> [What to work on]: Look through the data below for the line with "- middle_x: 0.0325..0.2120", and transcribe it exactly together with each line after it up to and including the line with "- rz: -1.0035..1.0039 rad". Give nothing else.

> [Supplied information]:
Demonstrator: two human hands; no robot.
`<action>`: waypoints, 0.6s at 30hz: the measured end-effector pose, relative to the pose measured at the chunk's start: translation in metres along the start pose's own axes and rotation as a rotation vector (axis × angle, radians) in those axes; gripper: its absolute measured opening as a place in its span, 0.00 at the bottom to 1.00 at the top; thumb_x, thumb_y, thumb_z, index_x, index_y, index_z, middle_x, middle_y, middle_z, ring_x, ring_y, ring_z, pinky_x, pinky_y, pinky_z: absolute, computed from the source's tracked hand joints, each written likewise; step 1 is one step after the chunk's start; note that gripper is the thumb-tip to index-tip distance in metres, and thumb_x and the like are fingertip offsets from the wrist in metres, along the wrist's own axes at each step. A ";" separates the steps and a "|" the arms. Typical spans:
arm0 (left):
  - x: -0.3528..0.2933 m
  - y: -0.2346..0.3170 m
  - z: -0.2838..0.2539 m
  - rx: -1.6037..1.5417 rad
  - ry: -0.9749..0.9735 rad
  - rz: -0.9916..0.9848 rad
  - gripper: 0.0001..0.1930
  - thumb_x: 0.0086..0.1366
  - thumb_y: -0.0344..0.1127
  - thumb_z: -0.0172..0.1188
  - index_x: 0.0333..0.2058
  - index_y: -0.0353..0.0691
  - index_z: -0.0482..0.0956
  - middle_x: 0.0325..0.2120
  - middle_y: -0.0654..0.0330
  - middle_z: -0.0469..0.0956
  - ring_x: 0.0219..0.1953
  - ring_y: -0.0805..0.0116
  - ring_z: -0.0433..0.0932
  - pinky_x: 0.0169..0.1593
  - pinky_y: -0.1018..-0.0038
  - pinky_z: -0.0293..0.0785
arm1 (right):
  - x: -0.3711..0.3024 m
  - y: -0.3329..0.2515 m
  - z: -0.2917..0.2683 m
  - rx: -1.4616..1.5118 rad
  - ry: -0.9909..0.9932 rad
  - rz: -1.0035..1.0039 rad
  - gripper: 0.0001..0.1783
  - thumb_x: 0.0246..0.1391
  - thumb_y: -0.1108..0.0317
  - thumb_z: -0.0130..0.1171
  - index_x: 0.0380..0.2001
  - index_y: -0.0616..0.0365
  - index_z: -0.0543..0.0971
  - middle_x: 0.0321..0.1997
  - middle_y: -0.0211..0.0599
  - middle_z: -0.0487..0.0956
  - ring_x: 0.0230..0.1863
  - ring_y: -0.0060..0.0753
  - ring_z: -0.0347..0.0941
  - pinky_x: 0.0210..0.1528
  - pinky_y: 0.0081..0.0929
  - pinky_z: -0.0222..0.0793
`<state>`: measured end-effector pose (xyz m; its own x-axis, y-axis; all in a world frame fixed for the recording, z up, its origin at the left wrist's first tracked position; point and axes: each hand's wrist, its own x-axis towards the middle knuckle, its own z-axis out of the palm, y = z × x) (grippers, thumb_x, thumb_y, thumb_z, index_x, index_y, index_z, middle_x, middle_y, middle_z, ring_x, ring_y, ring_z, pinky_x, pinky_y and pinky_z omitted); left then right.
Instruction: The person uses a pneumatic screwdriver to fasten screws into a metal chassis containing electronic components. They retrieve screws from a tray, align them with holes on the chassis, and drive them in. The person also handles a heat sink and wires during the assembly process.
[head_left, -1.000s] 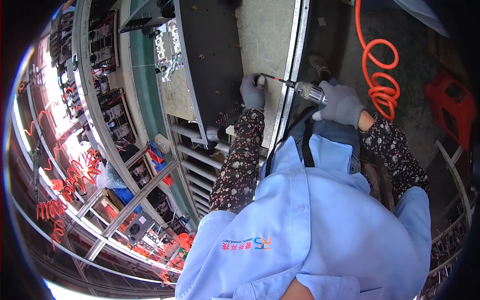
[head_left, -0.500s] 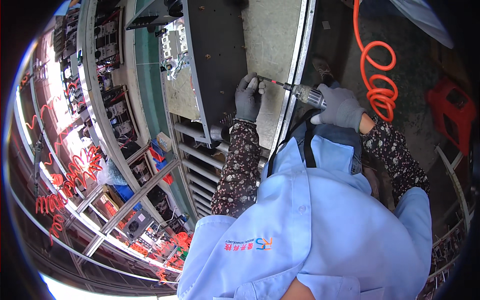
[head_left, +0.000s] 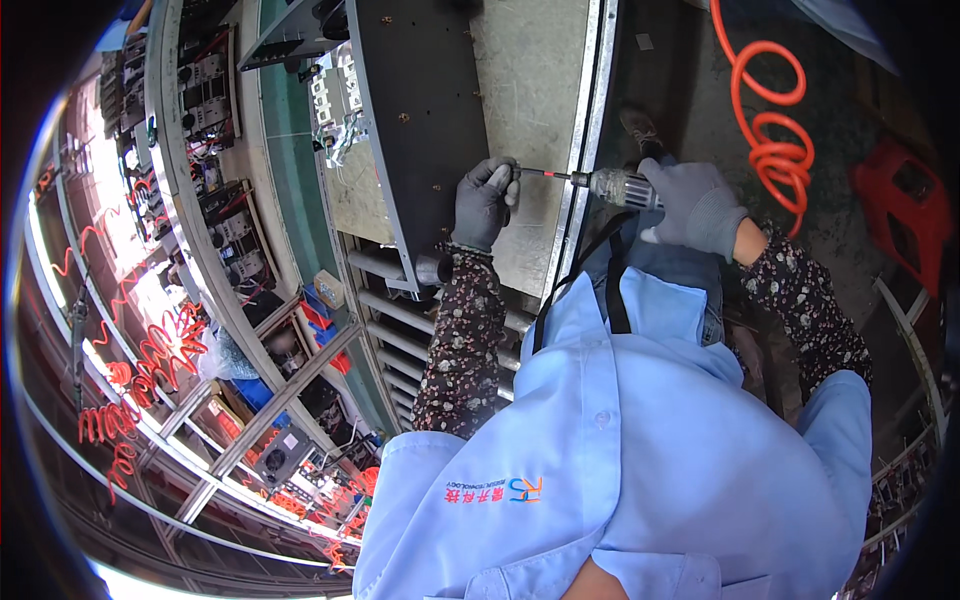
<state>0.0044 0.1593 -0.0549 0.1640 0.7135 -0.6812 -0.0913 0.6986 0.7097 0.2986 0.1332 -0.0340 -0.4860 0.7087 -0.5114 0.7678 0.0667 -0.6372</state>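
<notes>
My right hand [head_left: 695, 208], in a grey glove, is wrapped around a power screwdriver [head_left: 622, 188] with a silver, partly clear body. Its long dark bit [head_left: 548, 174], with a red band, points left over the metal bench. At the bit's tip, my gloved left hand [head_left: 484, 204] holds its fingers pinched together. Whatever sits between those fingers is too small to make out. Just left of this hand stands a large dark grey metal panel [head_left: 425, 120] with small brass-coloured fittings. It forms the side of a housing with white electrical parts [head_left: 338, 95] behind it.
Grey rollers [head_left: 400, 312] run below the housing. A metal edge rail [head_left: 582, 150] borders the bench on my side. An orange coiled hose [head_left: 780, 160] hangs at the right, near a red plastic object [head_left: 905, 215]. Racks with devices [head_left: 225, 240] line the left.
My right hand and the screwdriver have shifted slightly right. My left hand has moved a little left in the picture, as has the panel. The orange hose has swung right.
</notes>
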 end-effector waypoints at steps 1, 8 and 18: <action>-0.001 -0.002 -0.007 -0.066 -0.085 -0.018 0.10 0.60 0.32 0.51 0.37 0.32 0.72 0.22 0.61 0.71 0.20 0.78 0.67 0.23 0.84 0.62 | 0.002 0.002 -0.003 -0.008 -0.026 -0.010 0.35 0.26 0.50 0.64 0.39 0.57 0.66 0.28 0.46 0.75 0.31 0.50 0.72 0.34 0.41 0.66; 0.003 0.004 0.022 -0.300 0.216 0.095 0.16 0.60 0.40 0.52 0.39 0.32 0.70 0.22 0.60 0.72 0.19 0.76 0.68 0.20 0.82 0.59 | 0.011 0.007 0.000 0.086 0.006 0.002 0.34 0.25 0.52 0.65 0.38 0.54 0.67 0.26 0.45 0.75 0.31 0.50 0.72 0.33 0.41 0.65; 0.042 -0.067 0.010 0.912 0.645 0.199 0.09 0.49 0.31 0.59 0.28 0.33 0.74 0.21 0.50 0.75 0.25 0.56 0.75 0.30 0.67 0.70 | 0.022 -0.003 0.007 0.151 -0.026 -0.041 0.34 0.25 0.49 0.65 0.37 0.54 0.67 0.27 0.46 0.74 0.31 0.51 0.71 0.34 0.42 0.64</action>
<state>0.0275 0.1414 -0.1292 -0.3345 0.8866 -0.3196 0.7339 0.4578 0.5018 0.2826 0.1437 -0.0477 -0.5280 0.6888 -0.4967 0.6765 -0.0125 -0.7364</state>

> [Answer below]:
  - middle_x: 0.0325..0.2120
  - middle_y: -0.0654..0.0330
  - middle_z: -0.0469..0.0956
  - ring_x: 0.0219..0.1953
  - ring_y: -0.0805..0.0116
  - ring_z: -0.0433..0.0932
  - pinky_x: 0.0169..0.1593
  - pinky_y: -0.1018..-0.0038
  - pinky_z: -0.0293..0.0785
arm1 (right):
  - x: -0.3711..0.3024 m
  - y: -0.3329..0.2515 m
  - z: -0.2917..0.2683 m
  - rx: -1.4616..1.5118 rad
  - ry: -0.9909..0.9932 rad
  - rz: -1.0035..1.0039 rad

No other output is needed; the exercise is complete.